Assignment
Reproduce the whole listing, character for character.

Excerpted records
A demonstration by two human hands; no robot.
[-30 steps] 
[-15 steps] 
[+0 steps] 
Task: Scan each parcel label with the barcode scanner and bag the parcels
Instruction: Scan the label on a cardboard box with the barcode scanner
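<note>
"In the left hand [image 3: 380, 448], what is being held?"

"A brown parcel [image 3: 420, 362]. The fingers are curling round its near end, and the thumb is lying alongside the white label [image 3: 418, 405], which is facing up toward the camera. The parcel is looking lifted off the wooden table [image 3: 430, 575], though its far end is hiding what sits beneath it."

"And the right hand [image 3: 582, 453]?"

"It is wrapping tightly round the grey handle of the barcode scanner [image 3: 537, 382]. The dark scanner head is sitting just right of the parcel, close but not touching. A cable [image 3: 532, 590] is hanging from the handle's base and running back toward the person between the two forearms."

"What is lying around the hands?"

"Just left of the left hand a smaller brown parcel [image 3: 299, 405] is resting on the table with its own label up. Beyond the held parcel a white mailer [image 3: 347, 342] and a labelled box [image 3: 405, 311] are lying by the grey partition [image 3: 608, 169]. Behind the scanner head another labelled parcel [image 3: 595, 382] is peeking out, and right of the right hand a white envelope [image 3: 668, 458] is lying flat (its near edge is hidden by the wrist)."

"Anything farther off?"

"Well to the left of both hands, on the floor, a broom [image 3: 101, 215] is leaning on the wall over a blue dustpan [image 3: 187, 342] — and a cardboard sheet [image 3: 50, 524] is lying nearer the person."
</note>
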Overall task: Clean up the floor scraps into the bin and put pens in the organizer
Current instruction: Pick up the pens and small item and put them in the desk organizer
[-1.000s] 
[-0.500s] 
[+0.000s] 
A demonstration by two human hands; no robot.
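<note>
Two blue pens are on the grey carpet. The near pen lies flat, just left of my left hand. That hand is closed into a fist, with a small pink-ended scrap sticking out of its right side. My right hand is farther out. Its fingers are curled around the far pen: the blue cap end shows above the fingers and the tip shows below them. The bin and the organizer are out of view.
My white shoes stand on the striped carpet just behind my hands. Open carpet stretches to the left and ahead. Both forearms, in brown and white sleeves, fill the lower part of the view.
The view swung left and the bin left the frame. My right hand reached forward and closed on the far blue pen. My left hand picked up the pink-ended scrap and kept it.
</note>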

Exercise result
A demonstration by two human hands; no robot.
[-30 steps] 
[-15 steps] 
[+0 steps] 
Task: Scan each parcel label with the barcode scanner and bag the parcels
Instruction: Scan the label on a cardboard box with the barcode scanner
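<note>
"In the left hand [image 3: 380, 448], what is being held?"

"A brown parcel [image 3: 420, 362]. The fingers are curling round its near end, and the thumb is lying alongside the white label [image 3: 418, 405], which is facing up toward the camera. The parcel is looking lifted off the wooden table [image 3: 430, 575], though its far end is hiding what sits beneath it."

"And the right hand [image 3: 582, 453]?"

"It is wrapping tightly round the grey handle of the barcode scanner [image 3: 537, 382]. The dark scanner head is sitting just right of the parcel, close but not touching. A cable [image 3: 532, 590] is hanging from the handle's base and running back toward the person between the two forearms."

"What is lying around the hands?"

"Just left of the left hand a smaller brown parcel [image 3: 299, 405] is resting on the table with its own label up. Beyond the held parcel a white mailer [image 3: 347, 342] and a labelled box [image 3: 405, 311] are lying by the grey partition [image 3: 608, 169]. Behind the scanner head another labelled parcel [image 3: 595, 382] is peeking out, and right of the right hand a white envelope [image 3: 668, 458] is lying flat (its near edge is hidden by the wrist)."

"Anything farther off?"

"Well to the left of both hands, on the floor, a broom [image 3: 101, 215] is leaning on the wall over a blue dustpan [image 3: 187, 342] — and a cardboard sheet [image 3: 50, 524] is lying nearer the person."
</note>
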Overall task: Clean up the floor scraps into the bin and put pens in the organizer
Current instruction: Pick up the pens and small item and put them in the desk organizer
[-1.000s] 
[-0.500s] 
[+0.000s] 
A demonstration by two human hands; no robot.
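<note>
Two blue pens are on the grey carpet. The near pen lies flat, just left of my left hand. That hand is closed into a fist, with a small pink-ended scrap sticking out of its right side. My right hand is farther out. Its fingers are curled around the far pen: the blue cap end shows above the fingers and the tip shows below them. The bin and the organizer are out of view.
My white shoes stand on the striped carpet just behind my hands. Open carpet stretches to the left and ahead. Both forearms, in brown and white sleeves, fill the lower part of the view.
The view swung left and the bin left the frame. My right hand reached forward and closed on the far blue pen. My left hand picked up the pink-ended scrap and kept it.
</note>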

The output requires nothing else.